Mazgani homenageia os seus salvadores. Nós homenageamos o Rei, prostrados diantes das “Lucille” mais significativas que possuiu. Oliver Ackerman fala-nos do novo álbum de A Place To Bury Strangers e nós falamos de algo que mudou a música: há 50 anos Bob Dylan gravou “Highway 61 Revisited”.
Uma cover de Elvis é, nestas linhas, sempre motivo de alguma indignação. Mazgani mexeu com o sagrado no seu novo trabalho e fê-lo de forma suficientemente humilde e igualmente provocadora para querermos perceber, pela primeira vez nesta revista, o encanto de um álbum de covers. A música, as canções, são coisas tão de cada um, dotadas de uma potência de significado e apropriação íntima, que mexer-lhes é um acto de desafio, de coragem.
Há 50 anos atrás, Bob Dylan encheu-se de coragem e entrou em estúdio pronto a desafiar todas as convenções de dois géneros musicais e também as expectativas que o sufocavam. “Highway 61 Revisited” mudou a história da música e, há quem diga, do mundo. Olhamos o álbum sob o signo do blues, ao qual aparentemente queria escapar. Sempre desafiantes são os A Place To Bury Strangers, embora o frontman Oliver Ackerman nos admita que o novo álbum, sendo mais melódico, é bastante agregador. “Transfixiation” é mais um passo de solidificação da banda que se prepara para ocupar um lugar deixado vago pelos Sonic Youth, devido às infidelidades de Thurston Moore.

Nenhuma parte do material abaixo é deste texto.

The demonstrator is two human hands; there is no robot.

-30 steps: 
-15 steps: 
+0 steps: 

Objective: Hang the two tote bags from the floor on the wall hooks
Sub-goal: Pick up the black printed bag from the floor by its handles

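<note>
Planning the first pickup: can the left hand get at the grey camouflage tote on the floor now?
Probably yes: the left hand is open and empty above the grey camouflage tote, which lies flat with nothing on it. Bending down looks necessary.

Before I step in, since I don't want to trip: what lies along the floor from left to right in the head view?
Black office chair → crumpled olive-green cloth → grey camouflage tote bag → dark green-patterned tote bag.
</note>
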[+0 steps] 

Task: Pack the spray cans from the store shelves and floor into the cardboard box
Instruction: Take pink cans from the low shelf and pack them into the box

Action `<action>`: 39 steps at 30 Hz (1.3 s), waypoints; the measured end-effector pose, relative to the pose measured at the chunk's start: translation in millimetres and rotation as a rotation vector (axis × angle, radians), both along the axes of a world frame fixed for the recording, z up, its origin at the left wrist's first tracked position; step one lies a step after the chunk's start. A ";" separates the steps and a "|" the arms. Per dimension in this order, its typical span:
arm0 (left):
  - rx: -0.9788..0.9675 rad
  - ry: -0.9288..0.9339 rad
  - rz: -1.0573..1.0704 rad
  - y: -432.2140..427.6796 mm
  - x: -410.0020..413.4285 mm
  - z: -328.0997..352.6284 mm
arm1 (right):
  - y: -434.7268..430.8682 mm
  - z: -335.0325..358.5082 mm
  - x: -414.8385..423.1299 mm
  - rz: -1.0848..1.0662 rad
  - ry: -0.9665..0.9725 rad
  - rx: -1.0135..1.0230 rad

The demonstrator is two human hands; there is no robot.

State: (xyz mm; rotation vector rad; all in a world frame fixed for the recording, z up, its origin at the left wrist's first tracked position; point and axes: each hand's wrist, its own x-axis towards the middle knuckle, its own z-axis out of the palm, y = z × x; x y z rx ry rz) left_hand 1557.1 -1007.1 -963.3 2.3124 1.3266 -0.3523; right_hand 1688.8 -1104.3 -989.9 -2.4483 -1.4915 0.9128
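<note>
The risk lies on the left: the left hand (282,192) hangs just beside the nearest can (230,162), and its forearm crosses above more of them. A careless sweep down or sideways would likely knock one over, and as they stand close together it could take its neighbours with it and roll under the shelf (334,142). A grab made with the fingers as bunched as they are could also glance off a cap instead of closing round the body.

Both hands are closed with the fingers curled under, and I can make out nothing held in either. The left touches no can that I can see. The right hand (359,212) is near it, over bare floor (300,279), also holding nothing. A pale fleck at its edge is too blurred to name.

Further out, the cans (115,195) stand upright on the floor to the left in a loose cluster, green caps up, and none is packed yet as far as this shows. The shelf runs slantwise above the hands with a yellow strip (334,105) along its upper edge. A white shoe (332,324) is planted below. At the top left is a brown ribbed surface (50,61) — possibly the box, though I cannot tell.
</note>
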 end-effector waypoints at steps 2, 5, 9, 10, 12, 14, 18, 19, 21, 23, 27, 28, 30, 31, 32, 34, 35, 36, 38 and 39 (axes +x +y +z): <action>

Há lirismos misóginos que afirmam que todas as mulheres são uma. O lendário B.B. King parecia concordar. Como qualquer bluesman era um devoto da mulher, um amante, tal como das guitarras a que chamou sempre um só nome. Olhamos as 10 “Lucille” mais significativas do Rei. Quando morre alguém como B.B. King, a música não fica mais pobre, nem a vida. Ambas serão sempre mais ricas porque o génio existiu, porque a obra permanece e porque as canções salvam.Mazgani di-lo sem pudor: «A canção não é um empreendimento menor, que se inscreve no território das coisas que não podem salvar». Tal como o músico nos diz do seu disco e da impossibilidade de atingir o intocável, quando um génio nos deixa, o que sentimos não é pobreza, mas humildade. Pois nada nos humilha mais que a impossibilidade e não morrer é impossível.
Qualquer bluesman sabe isto. E, nestes momentos, em que dizemos adeus a B.B. King, todos somos bluesmen.